A project that can diagnose diseases including malaria has been named winner of the 2023 Self Help Africa/ Irish Aid Science for Development Award at the BT Young Scientist & Technology Exhibition.
Developed by Vedh Kannan and Will Carkner, students at Sutton Park School in Dublin, BloodBox is a portable diagnostic device to diagnose diseases including malaria. The device allows blood samples to be tested for disease with 94% accuracy. Crucially it does not require doctors to administer, potentially increasing access to testing in low-income countries.
There were an estimated 619,000 malaria deaths globally in 2021. Approximately 80% of all malaria-related deaths in Africa are among children under the age of 5.
The award by presented by Minister of State at the Department of Foreign Affairs, Seán Fleming T.D..
Minister Fleming said:
“The Science for Development Award encourages young people to use science to help create a better and more sustainable world. Science and technology has a huge role to play in addressing some of the big challenges facing the world today.
“I would like to congratulate this year's deserved winners from Sutton Park School. Their project is incredibly practical and has the potential to make a real difference in people’s lives.
“The standard of entry was incredibly high and I would like to pay tribute to all the students who developed projects aimed at tackling global issues. It is heartening to see so many young people in Ireland determined to use their scientific skills and interest to help the lives of people around the world.”
Joanne Hanratty is the teacher of this year's winners. The award will enable students and teacher to travel to Africa as part of a Self Help Africa schools visit to give them an opportunity to reflect upon and possibly further develop the project.
This is the eighteenth year that Irish Aid has funded the travel bursary awarded to the winning project.
The award is adjudicated entirely independently by the judges at the annual BT Young Scientist and Technology Exhibition. The judges look for evidence that the students have made the link to the global, setting out how many modern challenges are global challenges, which require global solutions.

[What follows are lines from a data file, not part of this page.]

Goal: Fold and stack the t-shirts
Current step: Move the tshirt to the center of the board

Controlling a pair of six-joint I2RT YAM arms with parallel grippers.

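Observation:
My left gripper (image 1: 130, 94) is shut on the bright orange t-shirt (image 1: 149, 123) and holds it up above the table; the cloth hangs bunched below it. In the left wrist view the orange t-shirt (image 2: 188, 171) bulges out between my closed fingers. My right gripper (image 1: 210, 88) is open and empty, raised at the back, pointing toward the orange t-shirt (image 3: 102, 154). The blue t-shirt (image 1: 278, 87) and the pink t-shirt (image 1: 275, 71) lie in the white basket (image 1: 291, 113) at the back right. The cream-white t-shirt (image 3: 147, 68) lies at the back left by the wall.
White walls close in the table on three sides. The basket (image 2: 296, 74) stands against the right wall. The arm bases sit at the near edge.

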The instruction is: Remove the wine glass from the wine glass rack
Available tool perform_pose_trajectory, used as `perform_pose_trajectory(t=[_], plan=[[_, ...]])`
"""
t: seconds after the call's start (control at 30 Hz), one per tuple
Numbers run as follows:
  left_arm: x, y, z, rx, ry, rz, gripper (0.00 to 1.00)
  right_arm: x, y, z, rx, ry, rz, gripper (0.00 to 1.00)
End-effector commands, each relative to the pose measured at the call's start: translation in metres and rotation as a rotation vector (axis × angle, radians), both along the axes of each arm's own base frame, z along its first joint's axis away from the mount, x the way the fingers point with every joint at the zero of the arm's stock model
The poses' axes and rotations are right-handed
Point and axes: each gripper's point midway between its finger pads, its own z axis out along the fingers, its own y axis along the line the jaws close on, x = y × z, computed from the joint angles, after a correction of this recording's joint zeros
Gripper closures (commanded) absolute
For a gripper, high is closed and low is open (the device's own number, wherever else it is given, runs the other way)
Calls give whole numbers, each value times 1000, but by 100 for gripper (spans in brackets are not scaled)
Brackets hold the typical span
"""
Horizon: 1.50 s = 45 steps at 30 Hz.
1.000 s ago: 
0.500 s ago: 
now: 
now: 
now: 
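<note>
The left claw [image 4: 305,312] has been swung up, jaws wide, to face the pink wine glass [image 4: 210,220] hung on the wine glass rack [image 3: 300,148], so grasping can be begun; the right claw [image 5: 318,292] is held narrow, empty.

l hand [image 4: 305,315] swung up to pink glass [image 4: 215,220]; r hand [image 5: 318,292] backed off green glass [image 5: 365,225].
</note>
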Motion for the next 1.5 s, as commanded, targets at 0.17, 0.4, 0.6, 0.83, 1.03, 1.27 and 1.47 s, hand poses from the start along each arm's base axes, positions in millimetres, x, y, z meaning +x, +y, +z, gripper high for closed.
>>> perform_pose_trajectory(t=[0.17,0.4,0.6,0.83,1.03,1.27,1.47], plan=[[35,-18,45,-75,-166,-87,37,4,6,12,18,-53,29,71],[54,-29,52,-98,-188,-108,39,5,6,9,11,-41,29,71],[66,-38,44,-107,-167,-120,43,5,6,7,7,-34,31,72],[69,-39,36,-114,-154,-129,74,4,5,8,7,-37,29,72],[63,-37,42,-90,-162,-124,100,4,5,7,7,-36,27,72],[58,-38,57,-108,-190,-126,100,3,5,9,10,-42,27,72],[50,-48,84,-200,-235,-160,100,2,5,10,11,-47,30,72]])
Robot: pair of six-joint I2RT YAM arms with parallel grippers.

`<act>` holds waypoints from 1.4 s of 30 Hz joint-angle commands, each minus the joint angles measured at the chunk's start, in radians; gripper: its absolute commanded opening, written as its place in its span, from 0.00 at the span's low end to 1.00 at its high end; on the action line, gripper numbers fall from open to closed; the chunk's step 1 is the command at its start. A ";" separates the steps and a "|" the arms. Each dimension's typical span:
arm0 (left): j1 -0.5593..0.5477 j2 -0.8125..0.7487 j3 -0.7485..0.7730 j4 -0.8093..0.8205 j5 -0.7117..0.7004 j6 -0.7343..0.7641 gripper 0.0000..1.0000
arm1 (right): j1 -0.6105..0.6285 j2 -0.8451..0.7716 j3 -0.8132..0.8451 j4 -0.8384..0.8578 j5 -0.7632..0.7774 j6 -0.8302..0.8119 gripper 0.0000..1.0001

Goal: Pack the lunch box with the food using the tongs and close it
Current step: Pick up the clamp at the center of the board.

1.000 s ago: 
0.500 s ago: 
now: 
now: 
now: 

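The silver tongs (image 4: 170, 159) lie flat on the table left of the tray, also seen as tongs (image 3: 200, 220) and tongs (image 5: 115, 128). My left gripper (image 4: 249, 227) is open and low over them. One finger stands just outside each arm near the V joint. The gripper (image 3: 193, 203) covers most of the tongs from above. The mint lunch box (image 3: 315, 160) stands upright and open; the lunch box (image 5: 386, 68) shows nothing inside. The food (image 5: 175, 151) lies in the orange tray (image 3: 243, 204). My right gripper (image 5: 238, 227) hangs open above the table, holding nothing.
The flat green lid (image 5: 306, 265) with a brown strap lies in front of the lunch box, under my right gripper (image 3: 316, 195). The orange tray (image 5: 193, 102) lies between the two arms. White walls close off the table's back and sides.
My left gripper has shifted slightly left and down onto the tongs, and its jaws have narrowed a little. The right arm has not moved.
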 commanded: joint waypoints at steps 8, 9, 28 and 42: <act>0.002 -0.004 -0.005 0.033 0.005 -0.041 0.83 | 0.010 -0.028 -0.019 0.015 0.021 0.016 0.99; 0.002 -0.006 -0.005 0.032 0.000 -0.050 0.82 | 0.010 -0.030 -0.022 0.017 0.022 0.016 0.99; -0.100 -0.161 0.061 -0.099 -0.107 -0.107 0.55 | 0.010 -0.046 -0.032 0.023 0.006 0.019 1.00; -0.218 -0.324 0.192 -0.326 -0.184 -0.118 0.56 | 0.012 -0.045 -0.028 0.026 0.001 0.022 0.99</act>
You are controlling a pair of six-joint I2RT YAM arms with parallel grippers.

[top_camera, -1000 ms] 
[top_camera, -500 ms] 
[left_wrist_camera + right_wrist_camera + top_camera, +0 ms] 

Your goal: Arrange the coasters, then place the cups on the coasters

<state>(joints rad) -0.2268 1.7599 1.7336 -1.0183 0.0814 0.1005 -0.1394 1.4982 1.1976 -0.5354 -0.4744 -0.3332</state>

Last year’s Science for Development Award was won by Jona Garcia, Claudine Mulihano and Iman Shittu from St. Louis Secondary School in Dundalk for their project ‘A renewable and electricity-free cooling system for food refrigeration that can combat world hunger’, identifying the enormous challenge of food waste in countries where people live without electricity.
The 2021 winner was Aronnya Khan Zakaria from Castletroy College in Limerick with her project on 'The Development of Racial Prejudice in Children’, which sought to identify why some people learn to view the world through racist stereotypes.